By Dr. Ray Kessler, who is, incidentally, a retired Prof. of Criminal Justice, former defense attorney and prosecutor is your host. I am also a part-time instructor in Criminal Justice at Richland College, an outstanding, 2-year institution in Dallas, TX. https://richlandcollege.edu/ Note that I do NOT select which ads run on the blog.
Monday, April 11, 2011
Civl War Anniversary--some thoughts
As we start the 150th anniversary of American’s greatest tragedy, some straight-talking quotes from a self-described southerner and historian.
“Today, a new battle for history is being waged, with political conservatives casting the Civil War as a struggle against Big Government, with only tangential connections to slavery. These neo-Confederates contend that one can honor the South’s heritage without condoning its institutionalized racism. But as a historian and as a Southerner, I believe that is a losing cause. Without what our seventh vice president, John C. Calhoun, called the South’s “peculiar domestic institution,” there would have been no Civil War. There can be no revision of this inescapable reality. . . .

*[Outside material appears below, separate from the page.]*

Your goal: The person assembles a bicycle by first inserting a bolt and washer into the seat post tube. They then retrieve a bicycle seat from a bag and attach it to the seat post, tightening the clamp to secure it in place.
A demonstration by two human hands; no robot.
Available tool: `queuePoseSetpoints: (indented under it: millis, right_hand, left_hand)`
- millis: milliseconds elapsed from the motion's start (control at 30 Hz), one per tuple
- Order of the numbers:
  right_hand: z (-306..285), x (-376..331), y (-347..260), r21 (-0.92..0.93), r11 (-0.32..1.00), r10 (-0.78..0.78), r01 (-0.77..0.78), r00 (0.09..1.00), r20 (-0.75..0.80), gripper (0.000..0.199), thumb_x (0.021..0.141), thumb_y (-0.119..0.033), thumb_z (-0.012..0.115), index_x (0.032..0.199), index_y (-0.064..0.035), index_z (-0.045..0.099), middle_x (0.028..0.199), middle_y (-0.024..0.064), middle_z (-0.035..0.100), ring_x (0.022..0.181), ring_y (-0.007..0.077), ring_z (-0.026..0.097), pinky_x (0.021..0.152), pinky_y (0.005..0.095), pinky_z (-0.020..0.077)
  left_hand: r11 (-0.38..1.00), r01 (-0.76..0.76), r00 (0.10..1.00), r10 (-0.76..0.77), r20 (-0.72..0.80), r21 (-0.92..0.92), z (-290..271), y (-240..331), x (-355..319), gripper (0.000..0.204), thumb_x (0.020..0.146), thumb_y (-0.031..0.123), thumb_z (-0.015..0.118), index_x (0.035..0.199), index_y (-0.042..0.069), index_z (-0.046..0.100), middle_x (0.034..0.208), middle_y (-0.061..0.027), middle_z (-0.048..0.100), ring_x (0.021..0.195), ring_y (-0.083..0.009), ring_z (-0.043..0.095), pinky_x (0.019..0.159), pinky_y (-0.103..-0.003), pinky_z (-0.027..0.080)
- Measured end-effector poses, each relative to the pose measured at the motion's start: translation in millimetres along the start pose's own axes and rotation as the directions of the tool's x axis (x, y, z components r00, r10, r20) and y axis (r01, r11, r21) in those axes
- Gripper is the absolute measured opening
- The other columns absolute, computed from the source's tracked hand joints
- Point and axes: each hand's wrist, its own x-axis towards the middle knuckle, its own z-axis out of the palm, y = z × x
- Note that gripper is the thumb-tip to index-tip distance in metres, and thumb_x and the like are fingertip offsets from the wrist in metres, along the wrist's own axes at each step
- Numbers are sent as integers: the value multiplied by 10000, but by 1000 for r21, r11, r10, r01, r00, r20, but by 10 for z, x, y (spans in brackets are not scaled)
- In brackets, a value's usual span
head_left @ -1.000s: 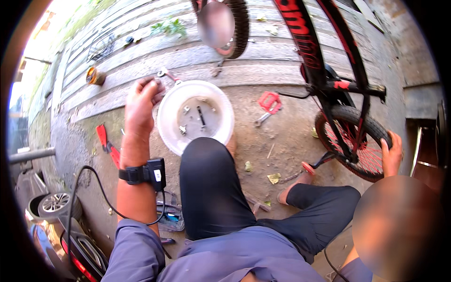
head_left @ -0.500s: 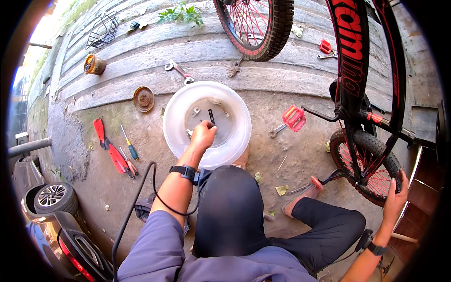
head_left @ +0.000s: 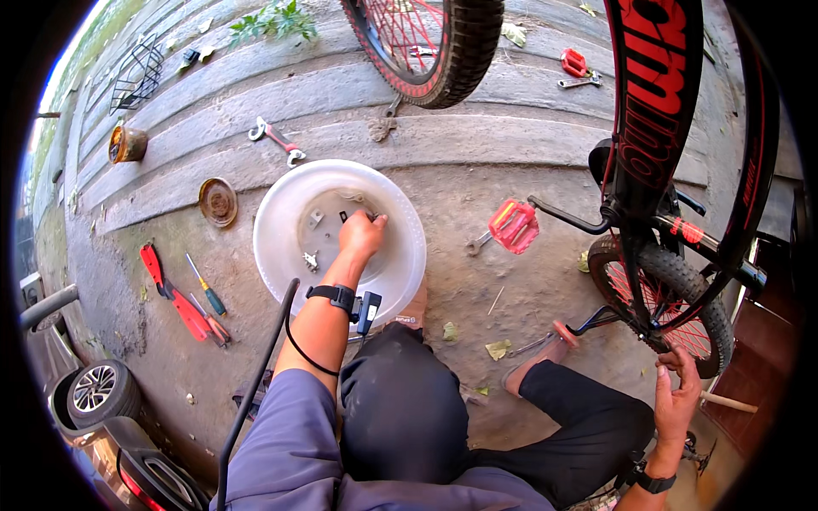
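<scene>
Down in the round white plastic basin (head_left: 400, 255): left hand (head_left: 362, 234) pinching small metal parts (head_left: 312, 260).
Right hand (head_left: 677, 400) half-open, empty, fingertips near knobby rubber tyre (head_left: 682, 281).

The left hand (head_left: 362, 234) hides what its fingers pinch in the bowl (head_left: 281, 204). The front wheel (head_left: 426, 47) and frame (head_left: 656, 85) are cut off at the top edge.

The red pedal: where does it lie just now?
In the head view the red pedal lies on the ground right of the white basin, beside a small spanner, near the bike's crank arm.
</scene>
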Motion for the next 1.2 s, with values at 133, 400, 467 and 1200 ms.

At such a charged moment, we must remember our nation’s history fully, not selectively. If we truly want to be faithful stewards of the past, Americans need to recall what the war was about: slavery and the definition of human liberty. And the Civil War’s true legacy is not about Big Government or today’s political skirmishing—it’s about a nation’s obligation to live up to the best part of itself. Slavery was an evil, and it had to be defeated.”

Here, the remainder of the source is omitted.